Assigned task »
The answer must be an exact copy of the lines from the top of the listing below through the line with "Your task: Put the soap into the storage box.", with no pictures.

Data shown »
════════════════
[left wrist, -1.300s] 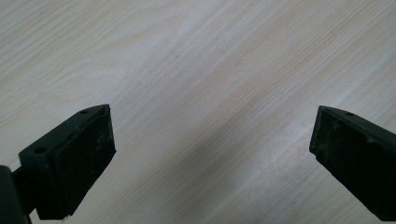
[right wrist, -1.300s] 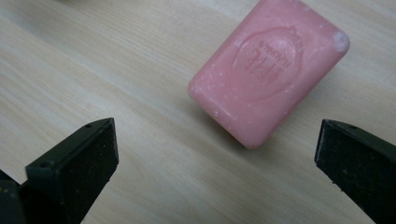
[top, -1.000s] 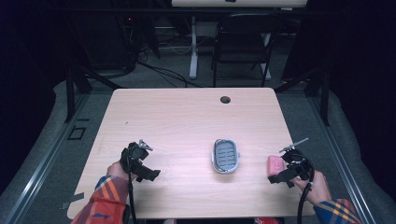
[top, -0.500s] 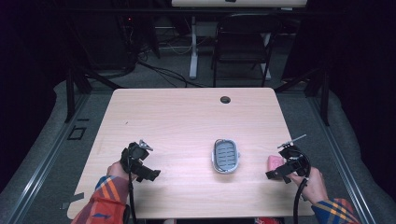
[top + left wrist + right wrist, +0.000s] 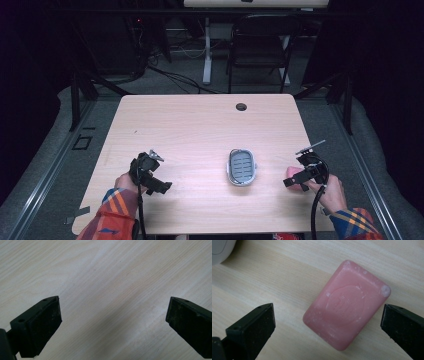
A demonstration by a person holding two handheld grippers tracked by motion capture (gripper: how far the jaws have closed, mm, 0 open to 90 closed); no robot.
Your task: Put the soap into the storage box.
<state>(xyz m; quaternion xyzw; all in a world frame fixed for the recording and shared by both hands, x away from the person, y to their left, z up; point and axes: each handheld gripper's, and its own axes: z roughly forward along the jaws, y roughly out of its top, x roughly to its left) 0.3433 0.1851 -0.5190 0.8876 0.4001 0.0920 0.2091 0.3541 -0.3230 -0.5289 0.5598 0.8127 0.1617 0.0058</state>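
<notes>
A: High view first. What sits on the desk (image 5: 200, 125)?

B: A pale wooden top with a small dark round grommet (image 5: 241, 106) near the far edge. A grey and white soap dish (image 5: 242, 167), oval with a slotted inset, lies a little right of the middle, toward the near edge.

A: And the pink thing?

B: A pink soap bar (image 5: 295, 174) lies flat on the desk near the right edge, well apart from the dish. The right gripper (image 5: 294, 180) is over it, held by a hand (image 5: 330, 192) in a plaid sleeve.

A: Is it gripped?

B: No. In the right gripper view the right gripper (image 5: 327, 322) has its jaws spread wide, one on each side of the soap bar (image 5: 347, 305), with bare wood showing between each jaw and the soap. The bar is a rounded rectangle with a faint stamped oval on its face, and it lies at a slant to the jaws. A white curved edge (image 5: 220, 250) shows at the top left corner; likely the dish.

A: The other side?

B: The left gripper (image 5: 159, 186) is near the desk's near left corner. In the left gripper view the left gripper (image 5: 113, 315) is likewise released, jaws wide, with bare wood grain between them.
</notes>
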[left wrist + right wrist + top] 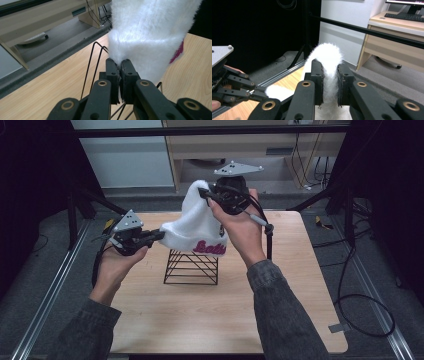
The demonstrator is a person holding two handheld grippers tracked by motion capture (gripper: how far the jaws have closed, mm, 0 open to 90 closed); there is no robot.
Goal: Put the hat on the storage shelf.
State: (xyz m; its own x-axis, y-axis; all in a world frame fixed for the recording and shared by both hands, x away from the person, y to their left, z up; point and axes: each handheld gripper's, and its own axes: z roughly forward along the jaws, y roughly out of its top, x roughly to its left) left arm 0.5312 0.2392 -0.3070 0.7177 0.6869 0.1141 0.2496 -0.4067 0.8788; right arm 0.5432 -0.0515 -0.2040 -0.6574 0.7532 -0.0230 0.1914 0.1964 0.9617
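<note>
The left gripper (161,235) is held low and level, the right gripper (203,193) higher, both clamped on the white hat (192,227). The hat stretches diagonally between them above the wire rack (192,267), top end toward the right gripper.

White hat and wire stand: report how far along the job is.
Done: both grippers have a grip on the white hat; the left gripper pinches its lower edge, the right gripper clamps its top. In hand: the hat is held stretched in the air just above the black wire stand. Left: probably lowering it onto the stand and letting go; it is not yet seated.
</note>
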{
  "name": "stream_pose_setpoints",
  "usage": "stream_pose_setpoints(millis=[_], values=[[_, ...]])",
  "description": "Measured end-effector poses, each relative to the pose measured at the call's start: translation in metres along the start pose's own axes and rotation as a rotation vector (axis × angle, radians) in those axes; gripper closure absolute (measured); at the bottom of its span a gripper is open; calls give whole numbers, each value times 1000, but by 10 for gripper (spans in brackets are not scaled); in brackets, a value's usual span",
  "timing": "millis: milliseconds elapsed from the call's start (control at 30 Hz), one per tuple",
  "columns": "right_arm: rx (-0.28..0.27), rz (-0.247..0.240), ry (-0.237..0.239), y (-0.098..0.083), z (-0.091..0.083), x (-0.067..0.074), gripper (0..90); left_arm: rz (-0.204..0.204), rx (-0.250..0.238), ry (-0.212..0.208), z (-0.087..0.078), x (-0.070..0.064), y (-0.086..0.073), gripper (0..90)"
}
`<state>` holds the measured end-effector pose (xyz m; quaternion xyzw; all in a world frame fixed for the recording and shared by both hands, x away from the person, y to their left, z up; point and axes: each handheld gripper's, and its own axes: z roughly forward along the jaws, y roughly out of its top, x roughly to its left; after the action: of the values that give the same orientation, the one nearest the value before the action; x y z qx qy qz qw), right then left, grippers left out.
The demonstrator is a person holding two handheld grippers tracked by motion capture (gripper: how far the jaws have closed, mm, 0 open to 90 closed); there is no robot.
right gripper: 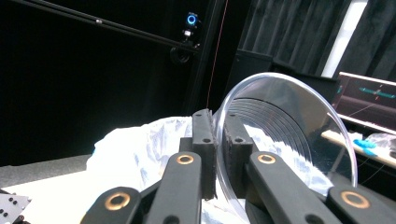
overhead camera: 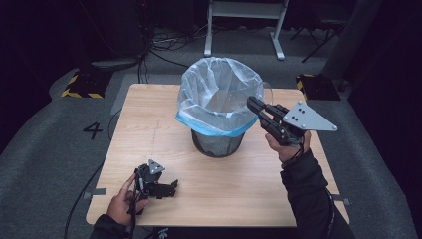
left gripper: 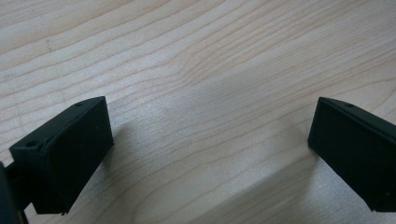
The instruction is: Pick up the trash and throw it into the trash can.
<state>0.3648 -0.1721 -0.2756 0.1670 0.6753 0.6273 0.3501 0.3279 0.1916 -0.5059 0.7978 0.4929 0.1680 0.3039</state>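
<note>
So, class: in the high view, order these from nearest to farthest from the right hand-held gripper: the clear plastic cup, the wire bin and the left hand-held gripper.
1. Clear plastic cup: pinched by its rim in the right hand-held gripper.
2. Wire bin: just left, table centre, bag-lined.
3. Left hand-held gripper: near-left, resting on the table.

A dark numeral "4" [overhead camera: 93, 130] stands on the grey floor [overhead camera: 45, 149] left of the table [overhead camera: 149, 109]. Black-and-yellow hazard stripes [overhead camera: 79, 93] edge a dark base on the floor beyond the table's far left corner, and another striped edge [overhead camera: 302, 82] marks a base past its far right corner. The screen [right gripper: 369, 100] at the right of the right gripper view carries coloured marks too small to read.
</note>
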Motion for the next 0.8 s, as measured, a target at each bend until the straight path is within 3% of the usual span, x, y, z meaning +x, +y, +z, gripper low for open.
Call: stream_pose_setpoints(millis=[367,567,633,800], values=[[78,32,25,-13,24,-2,844,0,0,0,0,0,0,1],[96,51,29,-17,28,-4,821,0,0,0,0,0,0,1],[100,49,37,-17,27,-3,764,0,0,0,0,0,0,1],[109,47,29,-16,26,-4,729,0,0,0,0,0,0,1]])
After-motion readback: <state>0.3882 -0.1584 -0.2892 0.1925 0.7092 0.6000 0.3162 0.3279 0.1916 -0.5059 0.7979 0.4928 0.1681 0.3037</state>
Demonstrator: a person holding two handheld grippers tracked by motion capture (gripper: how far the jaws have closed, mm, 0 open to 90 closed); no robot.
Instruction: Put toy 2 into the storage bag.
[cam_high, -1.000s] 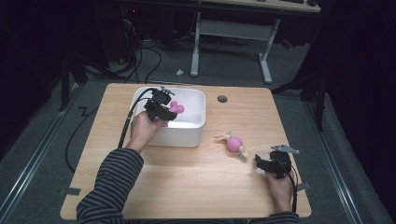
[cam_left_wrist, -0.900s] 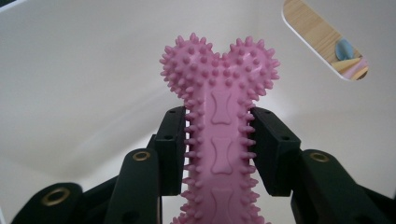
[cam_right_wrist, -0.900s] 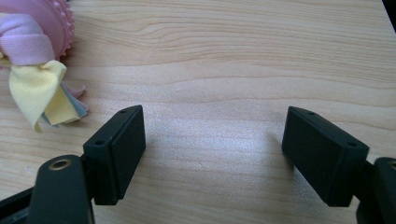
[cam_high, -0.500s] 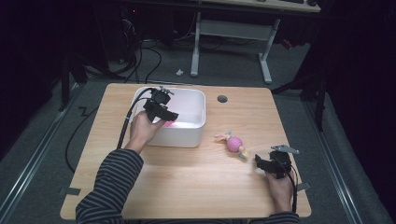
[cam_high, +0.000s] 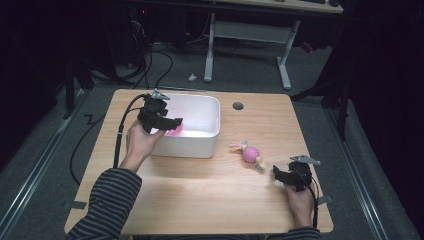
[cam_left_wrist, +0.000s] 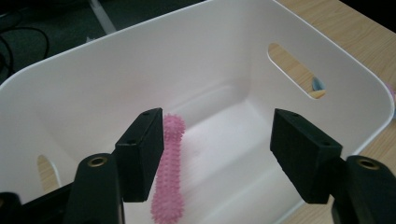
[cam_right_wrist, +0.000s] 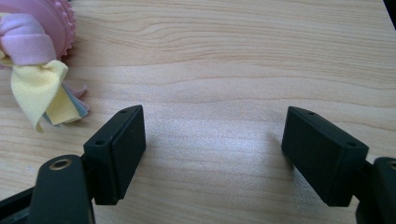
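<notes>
I have the left gripper (cam_high: 170, 124) hanging over the near-left corner of the white rectangular plastic bin with slotted handles (cam_high: 212, 107). Its jaws have just been opening and now stand spread, with nothing pressed between the pads. Through the left gripper view, the pink spiky rubber stick toy (cam_left_wrist: 166, 172) lies on the bin's floor below and beyond the left gripper (cam_left_wrist: 219, 158); it sits just past the inner face of the jaw at the left of that view, partly hidden by it, and I cannot tell whether the two touch. The other jaw stands well apart from the toy, over bare white floor (cam_left_wrist: 233, 140).

My right gripper (cam_high: 281, 173) rests low at the near-right part of the light wooden table (cam_high: 200, 200), held in a hand that comes up from the bottom edge. Its jaws are spread wide over bare wood with nothing between them, as the right gripper view shows (cam_right_wrist: 212, 154). Ahead of it and off to its left lies the pink ribbed ball toy with pale pink, yellow and blue cloth tails (cam_right_wrist: 42, 51), near the jaws but clear of them. From above, that toy (cam_high: 250, 152) lies on the table between the bin and the right gripper.
</notes>
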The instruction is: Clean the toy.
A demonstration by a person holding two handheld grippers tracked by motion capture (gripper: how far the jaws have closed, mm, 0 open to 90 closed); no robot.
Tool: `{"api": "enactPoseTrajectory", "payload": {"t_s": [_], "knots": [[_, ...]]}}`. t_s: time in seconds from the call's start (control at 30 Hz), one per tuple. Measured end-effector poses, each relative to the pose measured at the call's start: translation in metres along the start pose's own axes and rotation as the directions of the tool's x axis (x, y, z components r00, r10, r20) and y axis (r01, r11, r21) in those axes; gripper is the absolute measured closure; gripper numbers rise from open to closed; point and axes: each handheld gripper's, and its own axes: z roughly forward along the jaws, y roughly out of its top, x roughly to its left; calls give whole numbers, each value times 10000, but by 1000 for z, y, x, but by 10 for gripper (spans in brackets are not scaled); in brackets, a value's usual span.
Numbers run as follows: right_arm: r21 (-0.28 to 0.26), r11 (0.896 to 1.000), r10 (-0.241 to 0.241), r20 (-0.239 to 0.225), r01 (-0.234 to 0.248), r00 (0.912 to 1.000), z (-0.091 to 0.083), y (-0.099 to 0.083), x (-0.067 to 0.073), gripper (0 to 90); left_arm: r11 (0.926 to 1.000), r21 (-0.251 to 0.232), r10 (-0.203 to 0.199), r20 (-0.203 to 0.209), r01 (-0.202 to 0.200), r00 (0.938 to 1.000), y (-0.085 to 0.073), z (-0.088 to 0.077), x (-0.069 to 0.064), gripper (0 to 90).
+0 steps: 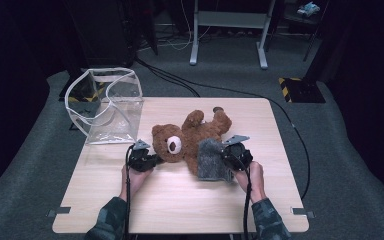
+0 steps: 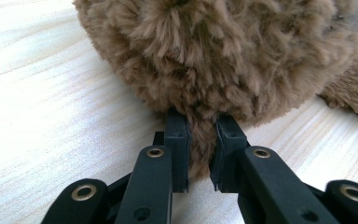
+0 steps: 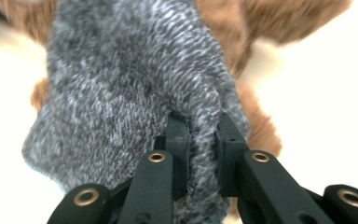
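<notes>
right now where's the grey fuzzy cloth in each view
High view: grey cloth right of centre, on the teddy bear, beside the right tongs.
Left gripper view: not in it.
Right gripper view: centre, pinched.
Shared landmark: the bear's brown fur.

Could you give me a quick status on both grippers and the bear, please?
Left gripper shut on teddy bear. Right gripper shut on grey cloth. Nothing blocking.

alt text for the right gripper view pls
The right gripper is shut on a fold of fuzzy grey knit fabric, seen close up. Behind it lies the brown teddy bear on the pale table.
</notes>
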Motion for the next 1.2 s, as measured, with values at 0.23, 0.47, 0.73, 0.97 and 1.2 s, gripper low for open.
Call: {"api": "enactPoseTrajectory", "payload": {"t_s": [0.23,0.47,0.73,0.97,1.2], "knots": [[429,9901,-1314,-560,1338,9897,35,16,29,792,10000,-9,-1,30,1,10000,0,0,1,789],[1102,9898,-862,-365,898,9956,29,0,10,794,10000,-5,17,63,-17,10000,0,0,1,789],[1491,9888,-67,757,-47,9971,9,-31,-35,794,10000,5,-15,93,15,10000,0,0,1,789],[485,9928,1007,1508,-1091,9834,-15,-28,-68,794,10000,-2,22,62,-22,10000,0,0,1,789],[-778,9960,516,1117,-430,9924,-12,17,-59,794,10000,2,34,72,-34,10000,0,0,1,789]]}}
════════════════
The completed task »
[left wrist, -1.300s] 
[right wrist, -1.300s] 
[top, -1.000s] 
[top, -0.500s] 
[top + left wrist + right wrist, +0.000s] 
A demonstration by a person holding two handheld grippers tracked by motion capture (gripper: how far the jaws have closed, mm, 0 open to 90 closed); no robot.
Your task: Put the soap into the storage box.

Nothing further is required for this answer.